Bloomberg the parent company has used its media arm to reach a bigger audience beyond the core subscribers to its $21,000-a-year financial news and data service. The leadership there now says the media arm’s site has grown in traffic and digital ad revenue to the point that the very name “Bloomberg” is synonymous with “business.” Traffic to the site grew 38 percent year over year to 27.3 million unique visitors in February, per comScore U.S., and digital revenue grew 18 percent year to date versus the year-ago period, according to the company.
At the same time, the site itself has become more than just a business publication, having launched multi-platform verticals for opinion and politics. A full-fledged tech vertical is also in the works for later this year.
“Our strategy is really built on this portfolio of sub-brands that have become large and successful in their own right, and it was redundant to have ‘business,’” explained Justin Smith, global CEO of Bloomberg Media.
Last year, Bloomberg Media launched a marketing campaign to expand its audience to a global business reader, and with today’s change, the company is saying that effort paid off. “As our ad campaign stated, Business is Bloomberg, and we are fully embracing this position going forward,” Smith wrote in a memo to staff.

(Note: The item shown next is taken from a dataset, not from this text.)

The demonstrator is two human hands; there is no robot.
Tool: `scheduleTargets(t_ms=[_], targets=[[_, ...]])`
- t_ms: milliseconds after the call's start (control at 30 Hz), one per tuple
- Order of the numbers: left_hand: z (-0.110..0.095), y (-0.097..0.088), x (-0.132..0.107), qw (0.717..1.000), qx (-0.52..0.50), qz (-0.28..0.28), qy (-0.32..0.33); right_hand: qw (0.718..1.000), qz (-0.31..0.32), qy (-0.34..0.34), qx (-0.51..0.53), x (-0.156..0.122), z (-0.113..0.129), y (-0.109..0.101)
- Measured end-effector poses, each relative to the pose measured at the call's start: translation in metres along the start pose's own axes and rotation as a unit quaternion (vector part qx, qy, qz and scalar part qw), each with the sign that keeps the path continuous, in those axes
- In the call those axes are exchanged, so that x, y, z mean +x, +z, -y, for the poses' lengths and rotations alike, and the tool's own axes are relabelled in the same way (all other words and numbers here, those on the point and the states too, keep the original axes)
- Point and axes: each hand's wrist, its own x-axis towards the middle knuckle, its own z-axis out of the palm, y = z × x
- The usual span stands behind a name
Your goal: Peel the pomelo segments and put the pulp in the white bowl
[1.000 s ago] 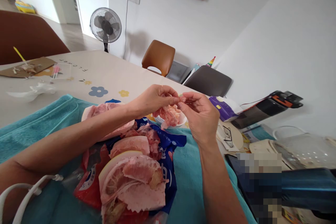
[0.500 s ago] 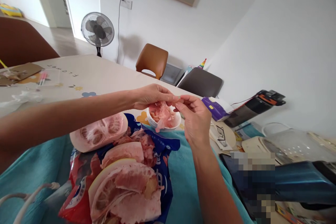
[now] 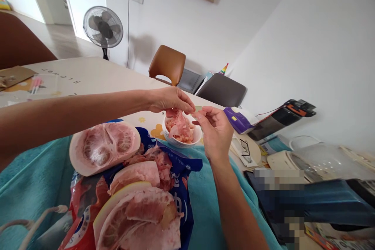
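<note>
My left hand (image 3: 171, 99) is closed in a pinch above a white bowl (image 3: 178, 143), with thin pink pomelo membrane (image 3: 181, 125) hanging from its fingers. Close to its fingertips, my right hand (image 3: 217, 133) also pinches, around a tiny bit too small to make out. Peeled pink flesh fills the bowl, partly behind the membrane. Nearer me, a hollowed pomelo rind (image 3: 104, 146) stands on its edge. A thick pomelo piece (image 3: 136, 177) and another rind with membrane (image 3: 140, 218) lie on a blue and red plastic bag (image 3: 187, 191).
A teal cloth (image 3: 205, 195) lies under the bag. To the right are a purple tissue pack (image 3: 238, 120), eyeglasses (image 3: 245, 152), a black bottle (image 3: 275, 121) and a blue bottle (image 3: 328, 203). A pale cable (image 3: 43, 218) runs at the lower left. Chairs and a fan (image 3: 104, 27) stand beyond the table.
My fingertips have drawn slightly apart, the left hand shifting a little up and left. The membrane hangs higher over the bowl. The whole view has shifted slightly.
</note>
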Motion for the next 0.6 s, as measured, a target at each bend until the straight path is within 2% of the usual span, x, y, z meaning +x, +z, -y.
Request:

There’s a practical reason for the change, too. The new name will align with the url, which has always been “Bloomberg.com,” with Bloomberg’s Twitter handles doing the work for its verticals (@business, @technology, @markets, @bpolitics @luxury).
It’s hard not to see the founder’s touch in the changes. Mike Bloomberg returned to the company in 2014 after an absence, during which he was New York’s mayor, and is said to be closely involved in every aspect of the company, including the redesign.
The former mayor’s return stirred speculation about the future of the media arm; publishing is a tough business, and Bloomberg already has its highly lucrative subscription-based terminal operation. There were reports that Mike Bloomberg didn’t like the splashy look of the last redesign, by now-former employee Josh Topolsky, and questioned the need for having the site at all.
The new site retains the bright colors of the last redesign (both were done with help from Code and Theory), but the colors are now used much more sparingly, and there’s much more white space now. The changes affect the mobile and desktop versions; here are screenshots of the old and new desktop version:
Editorially, the site’s mandate hasn’t changed, though, said Scott Havens, who was brought in last November as global head of digital for Bloomberg Media. “We are laser-like focused on the global business executive. Our strategy will reflect that,” he said.
Along with the name change, the new homepage gives more airplay to Bloomberg Business’s verticals, including weekly magazine Bloomberg Businessweek. In other notable changes, there will be more prominent placement of video and sponsored content — as the company tries to capitalize on two areas that hold potential for strong revenue growth.